Its not sharp on the top vertical point, so if I was doinga fashion show on atripod and shooting vertical, I'd jave to use the CENTRE POINT to get the models sharp. I red ken rockwell's review and found this.. 

"AF-Area Distribution

Sure, there are a lot of AF points, but they're all in a very narrow band spread from left to right. They don't go very far above or below the centerline, so for most compositions, there is no sensor where I need it.

When shooting vertically, this means that the sea of AF areas is a narrow vertical band, not reaching very far left or right."

So, what is the point in having all these outer focus points if they add nothing to the sharpness? I upgraded from a 5D2, because I was always using the centre point on that and now, after spending the money on a 5d3, I'm USING THE CENTRE POINT. 

Feeling a bit let down. 

Berg


----------



## JPAZ (Jul 15, 2016)

Hi. Not sure I totally understand your comments but are you moving the focus points when you compose your photos? Push the appropriate button on the top right and then rotate the top knob and you'll see the set of focus points move around in the viewfinder until they are where you want them to be. Also, you can change the shape / size of the focus area with another maneuver hitting the appropriate back button and the small button near the shutter button and you'll see the cluster of focus points change size in the viewfinder.

Sorry if I've assumed you were not already aware of this, and perhaps you already were aware. I have not noticed any issue like you describe.

JPAZ


----------



## bergstrom (Jul 15, 2016)

Hi, yes I moved the focus points to the top (vertical) and the pictures weren't as sharp as I had them when i used the centre point to focus on the subject and then bring the camera back up again to where I wanted to shoot. I tried with group and single point and they still all not as sharp as the centre point.


----------



## unfocused (Jul 15, 2016)

I understand. 

The autofocus point spread is a little disappointing on full frame cameras. It would be better if they went out closer to the edges. Generally, you have to pick a focus point and then focus and recompose. I wish I had a better solution and wish Canon spread the points out more.


----------



## ajfotofilmagem (Jul 15, 2016)

You attempted to shoot with the camera held vertically, the reverse side using the left eye?
A lens may have a problem of decentering side.

Have you tried other different lenses?
An EF lens that looked good on camera APS-C, you'll use the edges of the lens when used on full frame camera.


----------



## ahsanford (Jul 15, 2016)

Also: Always rent. Always. Always. That would have 100% caught any 'oh, wow, the AF points are too clustered for me' concerns on day one.
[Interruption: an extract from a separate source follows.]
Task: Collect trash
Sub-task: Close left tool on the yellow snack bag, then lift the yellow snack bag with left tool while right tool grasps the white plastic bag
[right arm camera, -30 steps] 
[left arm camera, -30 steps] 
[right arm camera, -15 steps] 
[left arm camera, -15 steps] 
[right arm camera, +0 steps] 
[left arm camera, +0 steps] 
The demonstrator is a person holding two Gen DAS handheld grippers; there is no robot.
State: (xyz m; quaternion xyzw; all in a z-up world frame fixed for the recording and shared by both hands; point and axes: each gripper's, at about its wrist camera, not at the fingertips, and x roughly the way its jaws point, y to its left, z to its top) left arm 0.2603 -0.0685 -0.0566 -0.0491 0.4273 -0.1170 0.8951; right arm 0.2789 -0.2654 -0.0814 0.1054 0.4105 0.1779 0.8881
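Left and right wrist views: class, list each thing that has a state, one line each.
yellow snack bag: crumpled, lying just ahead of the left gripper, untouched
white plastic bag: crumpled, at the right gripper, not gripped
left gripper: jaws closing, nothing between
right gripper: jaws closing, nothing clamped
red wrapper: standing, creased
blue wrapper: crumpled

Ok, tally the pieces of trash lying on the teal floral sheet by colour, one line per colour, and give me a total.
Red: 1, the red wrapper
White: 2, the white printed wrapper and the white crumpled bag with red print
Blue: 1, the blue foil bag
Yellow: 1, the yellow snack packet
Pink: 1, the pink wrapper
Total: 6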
Reviews don't catch every pet peeve or disappoint, but personal hands-on time will catch those things in a heartbeat. Spend $100 now to find out if it's the right tool for you and prevent a much more expensive buyer's remorse.

- A


----------



## ahsanford (Jul 16, 2016)

That said, now that you have the rig, I'm guessing you know the deal. I think you need to systematically eliminate why the center point is sharper than your peripheral points. I'd recommend the following order to filter things down quickly:

1) *Confirm it's not your focusing / composing method.* Put the camera on a tripod and aim it at something fairly detailed. Set aperture wide open. Completely defocus the lens manually and take 5-10 peripheral AF shots and 5-10 central AF shots, manually 'unfocusing' the lens each time. Check your shots at 100%.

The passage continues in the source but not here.